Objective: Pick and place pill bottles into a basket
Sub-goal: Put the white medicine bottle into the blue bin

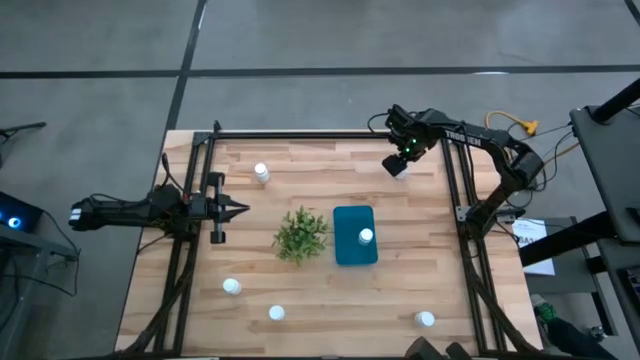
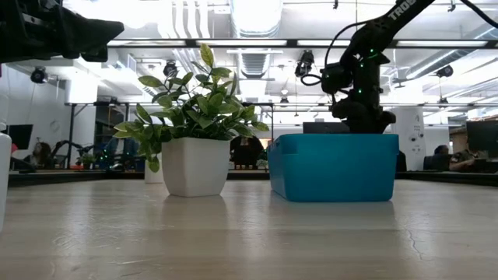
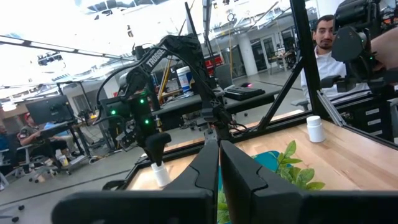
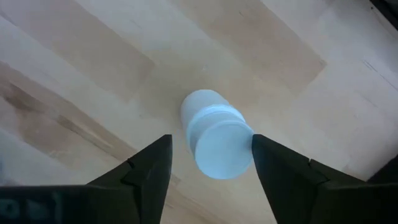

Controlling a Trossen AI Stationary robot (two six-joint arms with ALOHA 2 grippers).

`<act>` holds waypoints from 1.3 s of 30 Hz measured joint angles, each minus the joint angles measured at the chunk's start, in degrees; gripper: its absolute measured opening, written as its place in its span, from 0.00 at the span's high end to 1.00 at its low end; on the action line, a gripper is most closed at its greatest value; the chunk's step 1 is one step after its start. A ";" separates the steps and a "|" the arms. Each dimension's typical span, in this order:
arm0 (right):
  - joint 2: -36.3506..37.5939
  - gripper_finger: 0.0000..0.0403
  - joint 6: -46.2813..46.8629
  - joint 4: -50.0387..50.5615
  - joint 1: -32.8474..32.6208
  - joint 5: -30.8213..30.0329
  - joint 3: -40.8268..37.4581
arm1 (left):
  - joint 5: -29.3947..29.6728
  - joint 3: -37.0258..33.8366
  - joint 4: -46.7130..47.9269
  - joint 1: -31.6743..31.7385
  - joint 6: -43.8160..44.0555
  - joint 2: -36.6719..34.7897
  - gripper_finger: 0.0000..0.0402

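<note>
On the wooden table [image 4: 93, 56], a white, capped pill bottle [image 4: 214, 140] stands upright.

The floor [image 1: 300, 40] at the top of the high view is grey, with dark lines across it. The worktop [image 1: 330, 290] is light wood with a black frame [image 1: 330, 134] around it. In the low view, long bright lights [image 2: 257, 12] and pipes hang at the top. Desks [image 2: 459, 167] and screens [image 2: 482, 136] stand far back. A person [image 3: 326, 53] sits at the upper right of the left wrist view.
</note>
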State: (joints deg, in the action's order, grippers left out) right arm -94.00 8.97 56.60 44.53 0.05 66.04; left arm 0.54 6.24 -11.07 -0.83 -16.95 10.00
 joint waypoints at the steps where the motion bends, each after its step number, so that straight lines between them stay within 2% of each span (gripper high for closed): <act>1: 0.00 0.46 0.00 0.00 0.00 0.24 0.00 | 0.00 0.00 0.00 0.01 -0.01 0.00 1.00; 13: 0.02 0.38 -1.35 0.09 0.00 1.75 0.13 | 0.00 0.00 0.00 0.01 0.00 0.00 1.00; 24: 0.00 0.38 -1.66 0.17 -0.02 2.13 2.19 | 0.04 0.00 0.00 0.01 0.00 0.00 1.00; 39: 0.02 0.39 -2.80 0.11 0.00 -0.03 0.83 | 0.15 0.00 0.00 0.01 -0.01 0.00 1.00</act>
State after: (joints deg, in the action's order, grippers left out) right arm -93.97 6.17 56.71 44.53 0.02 66.88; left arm 0.69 6.24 -11.07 -0.82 -16.96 10.00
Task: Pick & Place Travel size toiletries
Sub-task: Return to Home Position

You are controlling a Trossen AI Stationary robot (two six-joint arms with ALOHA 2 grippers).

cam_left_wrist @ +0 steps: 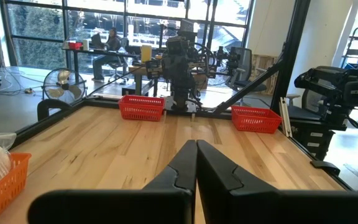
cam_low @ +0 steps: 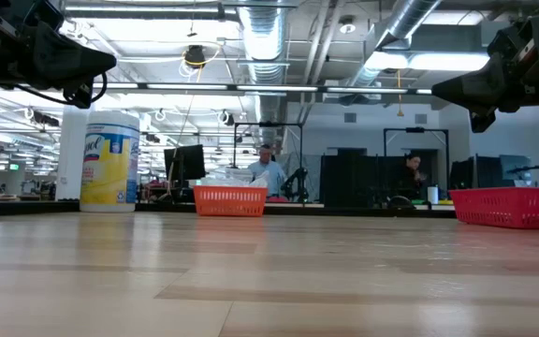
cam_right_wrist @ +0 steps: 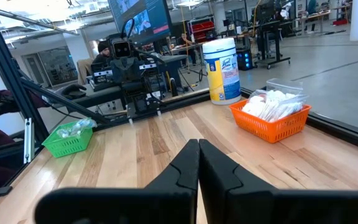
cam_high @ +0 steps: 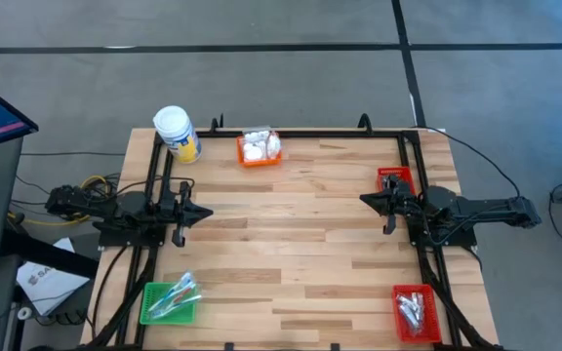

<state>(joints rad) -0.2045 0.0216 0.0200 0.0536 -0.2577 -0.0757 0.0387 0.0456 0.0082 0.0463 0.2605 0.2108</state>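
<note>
The toiletries lie sorted in small baskets. White wrapped packets [cam_high: 259, 144] fill an orange basket [cam_high: 260, 160] at the far edge. Clear-wrapped sticks [cam_high: 176, 292] lie in a green basket [cam_high: 154, 310] at the near left. Silvery sachets [cam_high: 413, 310] lie in a red basket [cam_high: 427, 330] at the near right. My left gripper [cam_high: 208, 212] hangs shut above the table's left side, pointing level toward the middle, with nothing in it. My right gripper [cam_high: 363, 200] hangs shut above the right side, facing it, also with nothing in it.
A big white-lidded jar with a yellow label [cam_high: 177, 134] stands at the far left corner. A second red basket [cam_high: 395, 177] sits beside my right arm. A black frame [cam_high: 310, 133] rims the table. Bare wood [cam_high: 281, 244] lies between the grippers. People sit in the room beyond.
</note>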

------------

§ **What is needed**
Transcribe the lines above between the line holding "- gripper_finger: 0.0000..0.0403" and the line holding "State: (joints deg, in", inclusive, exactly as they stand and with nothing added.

§ **Task result**
  - gripper_finger: 0.0000..0.0403
  - joint 6: -46.2813..46.8629
  - joint 4: -50.0387..50.5615
  - joint 1: -32.8474..32.6208
  - joint 5: -30.8213..30.0329
  - joint 3: -40.8268..37.4581
arm1 (left):
  - joint 5: -29.3947..29.6728
  - joint 3: -37.0258..33.8366
  - joint 4: -46.7130..47.9269
  - joint 1: -31.6743..31.7385
  - joint 6: -43.8160..44.0555
  - joint 2: -36.6719..34.7897
  - gripper_finger: 0.0000..0.0402

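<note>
On the wooden table [image 4: 93, 56], a white, capped pill bottle [image 4: 214, 140] stands upright.

The floor [image 1: 300, 40] at the top of the high view is grey, with dark lines across it. The worktop [image 1: 330, 290] is light wood with a black frame [image 1: 330, 134] around it. In the low view, long bright lights [image 2: 257, 12] and pipes hang at the top. Desks [image 2: 459, 167] and screens [image 2: 482, 136] stand far back. A person [image 3: 326, 53] sits at the upper right of the left wrist view.
</note>
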State: (joints deg, in the action's order, grippers left out) right arm -94.00 8.97 56.60 44.53 0.05 66.04; left arm 0.54 6.24 -11.07 -0.83 -16.95 10.00

Now the answer is complete.